“我既到了你春花莊,自然是客,哪有客人陪著主人再去見別的客人的道理?”寧泗實在是不想去生事端,這秋月閣的左使無緣無故重傷,還出現在春花莊裏,現在這左使找過來,恐怕不僅僅是來拜訪那麼簡單吧?

再說了,這秋月左右使的名字也委實促狹了些,秦深袁淺,情深緣淺,也虧那個秋月閣閣主想的出來!這樣麻煩的人,還是不見為妙,所以寧泗是打定了主意不去淌這趟渾水。

可惜,鐵蕭似乎不清楚他內心的想法,隻當他是想去又不好意思罷了,直拉著他朝前廳走去。寧泗是掙有掙不開,說又說不明白,竟生生的被拉到了那秋月右使麵前。

這秋月右使竟是個男兒身,寧泗有些意外。袁淺,初聽這名字改以為會是個美嬌娘呢。不過,眼前這男人劍眉星目,倒是好看,——當然沒有自家師父和梨殤公子好看。

見寧泗一直盯著袁淺看個不停,鐵蕭微微皺了眉頭,冷不丁開口道,“不知秋月右使來我春花莊有何貴幹?”

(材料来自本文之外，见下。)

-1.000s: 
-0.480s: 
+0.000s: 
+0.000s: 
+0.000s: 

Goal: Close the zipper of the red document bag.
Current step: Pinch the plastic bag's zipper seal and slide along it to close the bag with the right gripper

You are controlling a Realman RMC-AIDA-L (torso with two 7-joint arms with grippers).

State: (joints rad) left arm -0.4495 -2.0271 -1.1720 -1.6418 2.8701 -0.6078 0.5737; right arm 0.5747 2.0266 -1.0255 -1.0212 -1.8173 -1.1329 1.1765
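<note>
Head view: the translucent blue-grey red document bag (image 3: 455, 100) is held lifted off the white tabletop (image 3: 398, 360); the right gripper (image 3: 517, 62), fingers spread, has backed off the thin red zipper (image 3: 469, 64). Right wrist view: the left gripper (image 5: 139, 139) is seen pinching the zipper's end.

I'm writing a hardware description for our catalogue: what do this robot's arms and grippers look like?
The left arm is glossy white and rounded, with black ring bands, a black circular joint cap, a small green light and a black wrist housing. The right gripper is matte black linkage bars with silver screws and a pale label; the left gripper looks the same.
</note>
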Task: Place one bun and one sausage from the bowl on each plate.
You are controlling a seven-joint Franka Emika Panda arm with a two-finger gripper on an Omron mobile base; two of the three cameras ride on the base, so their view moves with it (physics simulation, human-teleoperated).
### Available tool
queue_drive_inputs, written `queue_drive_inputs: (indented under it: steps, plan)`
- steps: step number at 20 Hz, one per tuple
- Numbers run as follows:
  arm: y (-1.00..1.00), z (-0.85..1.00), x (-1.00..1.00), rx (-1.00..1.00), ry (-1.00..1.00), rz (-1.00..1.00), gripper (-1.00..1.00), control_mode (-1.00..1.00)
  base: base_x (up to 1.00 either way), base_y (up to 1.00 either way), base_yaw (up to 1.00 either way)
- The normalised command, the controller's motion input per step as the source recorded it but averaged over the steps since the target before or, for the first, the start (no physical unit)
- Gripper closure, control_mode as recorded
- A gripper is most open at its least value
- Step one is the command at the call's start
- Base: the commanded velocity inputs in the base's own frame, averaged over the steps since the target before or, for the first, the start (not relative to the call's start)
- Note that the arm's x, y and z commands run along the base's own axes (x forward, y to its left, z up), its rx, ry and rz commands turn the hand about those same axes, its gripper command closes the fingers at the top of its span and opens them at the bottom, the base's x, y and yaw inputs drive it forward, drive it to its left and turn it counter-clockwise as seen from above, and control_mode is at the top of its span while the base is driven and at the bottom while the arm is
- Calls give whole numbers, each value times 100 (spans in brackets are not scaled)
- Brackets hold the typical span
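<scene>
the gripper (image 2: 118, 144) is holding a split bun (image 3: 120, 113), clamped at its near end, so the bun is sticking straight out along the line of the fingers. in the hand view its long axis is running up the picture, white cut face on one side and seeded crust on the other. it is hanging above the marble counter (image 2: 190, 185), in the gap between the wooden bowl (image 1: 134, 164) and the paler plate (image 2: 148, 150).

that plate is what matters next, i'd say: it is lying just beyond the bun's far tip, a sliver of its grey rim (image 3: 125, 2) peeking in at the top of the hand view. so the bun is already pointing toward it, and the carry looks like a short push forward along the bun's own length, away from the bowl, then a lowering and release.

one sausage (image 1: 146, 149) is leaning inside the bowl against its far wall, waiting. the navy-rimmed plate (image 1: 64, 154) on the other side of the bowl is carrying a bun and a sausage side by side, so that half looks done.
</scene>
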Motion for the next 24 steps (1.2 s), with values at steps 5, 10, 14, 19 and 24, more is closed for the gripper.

袁淺冷哼一聲,“我們明人不說暗話,我為何來這裏,難道鐵莊主當真不知麼?”

鐵蕭冷笑,“我自是知道你為了誰而來,隻是,我不大明白你的意思。”

袁淺眉毛動了動,沒開口。

鐵蕭笑意不減,“你秋月左使身受重傷,落在我春花莊內院,我無話可說。隻是她現在性命危在旦夕,我好容易才請來陌離公子的徒弟來為她療傷。卻不知,秋月右使今日來勢洶洶,所為何事?”

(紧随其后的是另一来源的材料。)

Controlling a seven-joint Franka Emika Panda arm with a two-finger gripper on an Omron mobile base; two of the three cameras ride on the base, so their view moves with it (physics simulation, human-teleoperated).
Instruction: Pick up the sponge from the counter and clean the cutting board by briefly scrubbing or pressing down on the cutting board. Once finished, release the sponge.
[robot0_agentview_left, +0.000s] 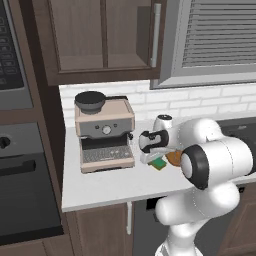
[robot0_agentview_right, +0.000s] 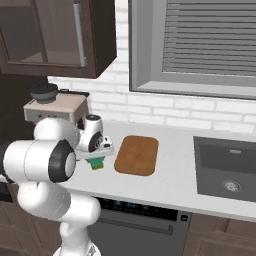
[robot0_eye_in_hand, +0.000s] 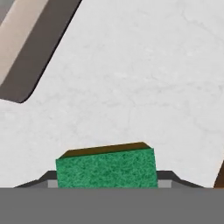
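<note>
The sponge (robot0_eye_in_hand: 106, 168), green on top with a brown-yellow edge, lies on the light counter (robot0_eye_in_hand: 131, 87) between my fingertips. My gripper (robot0_eye_in_hand: 106, 181) points down with one dark finger against each side of the sponge, shut on it. From the base cameras the gripper (robot0_agentview_left: 151, 158) (robot0_agentview_right: 98, 157) hangs over the sponge (robot0_agentview_left: 159, 164) (robot0_agentview_right: 97, 164), just left of the brown cutting board (robot0_agentview_right: 137, 155). My arm hides most of the cutting board (robot0_agentview_left: 173, 158) in the left base view. Whether the sponge is lifted off the counter (robot0_agentview_right: 170, 185) I cannot tell.
A beige coffee machine (robot0_agentview_left: 105, 132) (robot0_agentview_right: 55, 107) stands close to the left of the gripper, its base (robot0_eye_in_hand: 26, 43) showing in the hand view. A dark sink (robot0_agentview_right: 225, 175) is set into the counter at the right. Wall cabinets (robot0_agentview_left: 105, 35) hang above; an oven (robot0_agentview_left: 22, 185) is at the far left.
</note>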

袁淺聞言一愣,再看向寧泗的的時候,目光裏也少了些輕蔑,“這位便是陌離公子新收的徒弟?”

在得到肯定的答複後,袁淺幾乎要給他跪下,“寧公子,還請你一定要救救深深。”

寧泗忽然成了焦點,有些不大自在,隻得幹笑著,“袁公子這是哪裏的話?救死扶傷乃是醫者的天職,我必竭盡全力罷了。”再不濟,還有師父呢。後半句寧泗沒有說出口,但卻寫在了臉上,袁淺沒有看到,但是一旁的鐵蕭卻是看的清清楚楚。

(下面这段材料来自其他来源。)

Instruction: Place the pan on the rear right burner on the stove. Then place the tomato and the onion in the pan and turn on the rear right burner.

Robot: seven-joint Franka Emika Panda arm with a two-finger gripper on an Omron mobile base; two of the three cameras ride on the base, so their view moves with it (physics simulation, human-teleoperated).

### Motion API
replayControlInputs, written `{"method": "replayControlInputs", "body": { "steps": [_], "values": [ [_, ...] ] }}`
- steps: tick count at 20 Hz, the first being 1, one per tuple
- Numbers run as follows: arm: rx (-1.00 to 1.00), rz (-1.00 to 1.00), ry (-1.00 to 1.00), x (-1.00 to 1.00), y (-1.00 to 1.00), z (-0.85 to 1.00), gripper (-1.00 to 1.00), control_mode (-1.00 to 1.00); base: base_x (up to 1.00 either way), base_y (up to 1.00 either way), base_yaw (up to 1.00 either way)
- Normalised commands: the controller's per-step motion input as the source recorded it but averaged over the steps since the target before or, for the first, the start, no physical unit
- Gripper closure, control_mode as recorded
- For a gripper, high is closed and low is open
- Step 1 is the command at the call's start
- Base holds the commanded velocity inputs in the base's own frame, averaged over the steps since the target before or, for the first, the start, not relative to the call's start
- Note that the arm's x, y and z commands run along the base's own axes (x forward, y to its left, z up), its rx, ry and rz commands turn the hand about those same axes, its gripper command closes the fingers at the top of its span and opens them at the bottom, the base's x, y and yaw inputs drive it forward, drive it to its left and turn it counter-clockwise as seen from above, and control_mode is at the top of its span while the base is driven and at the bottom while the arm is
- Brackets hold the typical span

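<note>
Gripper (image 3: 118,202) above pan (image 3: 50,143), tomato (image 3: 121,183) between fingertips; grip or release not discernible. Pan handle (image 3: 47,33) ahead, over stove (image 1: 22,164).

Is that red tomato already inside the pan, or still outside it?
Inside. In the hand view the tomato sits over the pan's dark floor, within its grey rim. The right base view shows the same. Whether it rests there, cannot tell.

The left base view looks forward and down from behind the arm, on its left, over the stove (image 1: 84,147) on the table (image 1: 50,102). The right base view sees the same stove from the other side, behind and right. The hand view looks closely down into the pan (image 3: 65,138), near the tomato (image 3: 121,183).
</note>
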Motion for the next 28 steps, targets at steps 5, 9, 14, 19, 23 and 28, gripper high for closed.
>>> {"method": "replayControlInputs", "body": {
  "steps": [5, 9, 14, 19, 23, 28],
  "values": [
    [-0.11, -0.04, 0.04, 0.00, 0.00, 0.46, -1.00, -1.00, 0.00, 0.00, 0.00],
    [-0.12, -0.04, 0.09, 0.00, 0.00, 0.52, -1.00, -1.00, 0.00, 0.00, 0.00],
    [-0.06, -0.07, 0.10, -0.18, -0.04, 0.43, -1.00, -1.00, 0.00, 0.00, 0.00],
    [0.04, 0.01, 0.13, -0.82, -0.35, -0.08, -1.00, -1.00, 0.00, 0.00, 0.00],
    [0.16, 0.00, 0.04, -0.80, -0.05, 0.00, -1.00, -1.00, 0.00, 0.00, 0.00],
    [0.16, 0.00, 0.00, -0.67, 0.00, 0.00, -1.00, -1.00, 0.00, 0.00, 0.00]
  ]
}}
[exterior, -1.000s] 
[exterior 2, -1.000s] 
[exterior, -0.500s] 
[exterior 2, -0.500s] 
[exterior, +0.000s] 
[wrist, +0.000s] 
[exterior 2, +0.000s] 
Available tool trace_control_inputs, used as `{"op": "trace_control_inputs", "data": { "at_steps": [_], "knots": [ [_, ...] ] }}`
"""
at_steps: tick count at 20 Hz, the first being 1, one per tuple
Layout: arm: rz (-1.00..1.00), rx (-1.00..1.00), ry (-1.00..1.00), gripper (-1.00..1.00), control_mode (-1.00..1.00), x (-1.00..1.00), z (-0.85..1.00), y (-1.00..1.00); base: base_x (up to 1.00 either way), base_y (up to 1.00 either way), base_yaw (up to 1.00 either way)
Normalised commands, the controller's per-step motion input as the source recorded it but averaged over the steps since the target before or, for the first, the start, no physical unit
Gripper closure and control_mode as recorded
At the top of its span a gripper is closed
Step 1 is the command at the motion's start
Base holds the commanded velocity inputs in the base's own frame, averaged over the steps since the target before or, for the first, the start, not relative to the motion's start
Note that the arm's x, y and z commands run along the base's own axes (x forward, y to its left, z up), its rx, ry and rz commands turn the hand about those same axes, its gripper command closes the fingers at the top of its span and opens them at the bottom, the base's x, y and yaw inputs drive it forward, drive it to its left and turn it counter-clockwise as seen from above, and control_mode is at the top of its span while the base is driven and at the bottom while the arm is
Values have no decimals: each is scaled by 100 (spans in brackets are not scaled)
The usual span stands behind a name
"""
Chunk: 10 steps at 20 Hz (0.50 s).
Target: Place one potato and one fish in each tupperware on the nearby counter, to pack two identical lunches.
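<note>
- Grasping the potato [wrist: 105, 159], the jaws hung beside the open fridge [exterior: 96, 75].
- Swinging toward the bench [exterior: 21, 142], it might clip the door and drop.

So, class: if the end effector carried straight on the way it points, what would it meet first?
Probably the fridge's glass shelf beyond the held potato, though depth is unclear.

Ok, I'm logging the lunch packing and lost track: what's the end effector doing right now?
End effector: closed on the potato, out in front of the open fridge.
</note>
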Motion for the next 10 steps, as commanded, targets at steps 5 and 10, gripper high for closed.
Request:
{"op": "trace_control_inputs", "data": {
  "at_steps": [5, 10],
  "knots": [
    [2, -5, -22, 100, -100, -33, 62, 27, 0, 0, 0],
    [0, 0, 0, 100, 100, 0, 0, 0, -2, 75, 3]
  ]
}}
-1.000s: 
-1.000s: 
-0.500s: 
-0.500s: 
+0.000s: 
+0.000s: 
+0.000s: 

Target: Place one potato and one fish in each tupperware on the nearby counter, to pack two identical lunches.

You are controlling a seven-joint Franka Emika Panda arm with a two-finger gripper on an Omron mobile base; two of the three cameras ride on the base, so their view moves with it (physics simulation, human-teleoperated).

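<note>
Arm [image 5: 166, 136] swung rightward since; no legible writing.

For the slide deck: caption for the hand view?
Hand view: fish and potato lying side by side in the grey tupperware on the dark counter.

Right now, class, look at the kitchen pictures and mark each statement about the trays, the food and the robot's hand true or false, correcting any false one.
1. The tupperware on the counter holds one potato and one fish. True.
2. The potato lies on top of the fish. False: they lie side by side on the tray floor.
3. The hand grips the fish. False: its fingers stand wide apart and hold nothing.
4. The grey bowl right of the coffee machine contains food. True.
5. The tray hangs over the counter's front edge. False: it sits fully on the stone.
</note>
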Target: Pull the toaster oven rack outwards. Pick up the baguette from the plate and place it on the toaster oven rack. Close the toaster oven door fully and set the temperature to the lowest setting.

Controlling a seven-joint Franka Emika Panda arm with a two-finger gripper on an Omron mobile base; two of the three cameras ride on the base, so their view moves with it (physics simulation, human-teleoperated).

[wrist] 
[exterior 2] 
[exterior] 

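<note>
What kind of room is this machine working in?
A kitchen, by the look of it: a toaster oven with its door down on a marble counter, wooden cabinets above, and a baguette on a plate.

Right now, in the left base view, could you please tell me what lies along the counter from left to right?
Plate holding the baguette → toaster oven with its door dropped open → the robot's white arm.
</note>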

寧泗狠狠的瞪了鐵蕭一眼:你春花莊的破事兒,平白無故的扯上我做什麼?

鐵蕭輕笑。親自帶領著袁淺去了秦深的房間,讓他們兩人單獨相處。自己卻拉了寧泗來到了自家後花園,放下了一直戴在頭上的灰色鬥篷帽子,露出一張溫潤如玉的臉來。

寧泗這是第一次看清鐵蕭的相貌,有些微楞,原本聽師父說到“洛陽鐵狼”的時候,還以為會是個臉上帶疤的凶大爺呢,沒想到居然這麼年輕。一張白白淨淨的娃娃臉,看起來也就二十七八的樣子,皮膚特別白,一雙似笑非笑的水杏眼,更是為他平添了幾分可愛。寧泗簡直不敢相信,眼前這個男人便是名滿天下的“洛陽鐵狼”。

見寧泗目不轉睛的盯著自己看,鐵蕭覺得有些好笑,便輕咳一聲,喚道,“四公子?”這一聲“四公子”那還有之前那暗啞的聲調?分明是溫和的公子音。

寧泗還沒有完全緩過來,仍是呆呆愣愣的盯著他,“你……”

鐵蕭輕笑,“怎麼,四公子不認得我了?”說著忍不住在他頭上揉了揉,看著他炸毛的樣子,笑得更開懷。,四目相對倒無端有些尷尬,寧泗輕咳一聲移開了目光。